How does the data below read from its first line through the line containing "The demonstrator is"? Print those lines exactly.
--- INFORMATION PROVIDED ---
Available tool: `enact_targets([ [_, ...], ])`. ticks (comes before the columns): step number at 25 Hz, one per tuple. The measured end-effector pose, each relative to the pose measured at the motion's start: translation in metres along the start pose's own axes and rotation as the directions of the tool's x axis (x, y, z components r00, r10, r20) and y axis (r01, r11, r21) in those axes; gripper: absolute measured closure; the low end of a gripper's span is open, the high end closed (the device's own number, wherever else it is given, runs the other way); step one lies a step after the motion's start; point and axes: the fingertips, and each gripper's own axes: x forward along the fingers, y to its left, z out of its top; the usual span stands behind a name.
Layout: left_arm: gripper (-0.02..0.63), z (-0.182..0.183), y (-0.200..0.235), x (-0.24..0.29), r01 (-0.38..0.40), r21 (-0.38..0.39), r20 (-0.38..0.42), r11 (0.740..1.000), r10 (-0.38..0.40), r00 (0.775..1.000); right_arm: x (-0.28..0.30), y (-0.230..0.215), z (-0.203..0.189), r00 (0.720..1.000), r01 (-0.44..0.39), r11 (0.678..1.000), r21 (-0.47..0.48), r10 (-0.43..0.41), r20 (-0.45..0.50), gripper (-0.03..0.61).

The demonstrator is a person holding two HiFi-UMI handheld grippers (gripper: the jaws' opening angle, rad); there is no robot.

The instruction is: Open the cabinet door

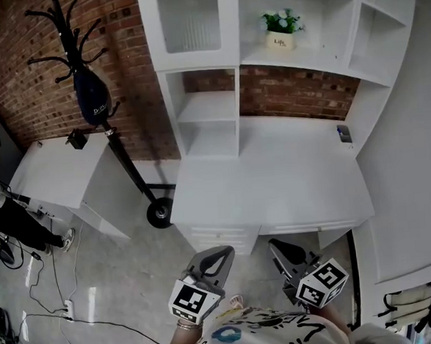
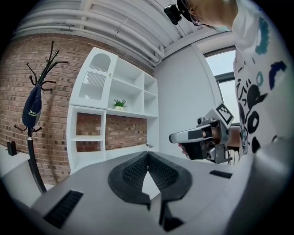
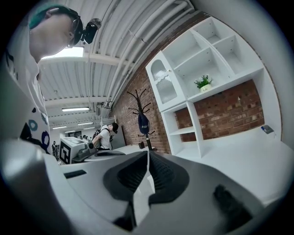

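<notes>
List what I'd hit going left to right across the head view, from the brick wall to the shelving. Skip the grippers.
person → coat rack with dark bag → ribbed-glass cabinet door → potted plant → small dark object on the desk

A dark bag (image 1: pixel 93 101) hangs on the black coat stand (image 1: pixel 130 166) before the brick wall (image 1: pixel 18 86); a potted plant (image 1: pixel 282 30) stands above the white desk (image 1: pixel 275 185)
</notes>
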Motion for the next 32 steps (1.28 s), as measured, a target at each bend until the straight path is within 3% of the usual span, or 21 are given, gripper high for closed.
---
▸ SOLUTION:
Available tool: `enact_targets([ [_, ...], ])`. ticks (comes before the columns): step number at 25 Hz, one per tuple. The measured end-effector pose, each relative to the pose measured at the motion's start: translation in metres along the start pose's own axes and rotation as the directions of the tool's x axis (x, y, z components r00, r10, r20) and y axis (r01, r11, r21) in those axes; gripper: absolute measured closure; the low end of a gripper's span is open, the high end closed (the device's own number, wherever else it is given, runs the other way); step one lies a step after the motion's start; point and axes: the fingertips, and each gripper's own axes: x forward along the fingers, y to its left, z out of its top; the usual span stands behind a name.
Layout: left_arm: gripper (-0.02..0.63), z (-0.182..0.183), y (-0.200..0.235), x (-0.24..0.29), r01 (-0.38..0.40), r21 (-0.38..0.39), r20 (-0.38..0.42), r11 (0.740..1.000), r10 (-0.38..0.40), r00 (0.775..1.000); right_arm: x (-0.28..0.30), y (-0.230..0.215), z (-0.203..0.189), r00 (0.720..1.000), r01 (-0.44..0.39), r11 (0.678..1.000), r21 (-0.47..0.48), r10 (-0.43..0.41), r20 (-0.45..0.50), gripper (-0.03..0.61).

The demonstrator is a person holding two HiFi-UMI handheld grippers (gripper: the jaws' opening angle, rad); there is no robot.

No additional answer is needed here.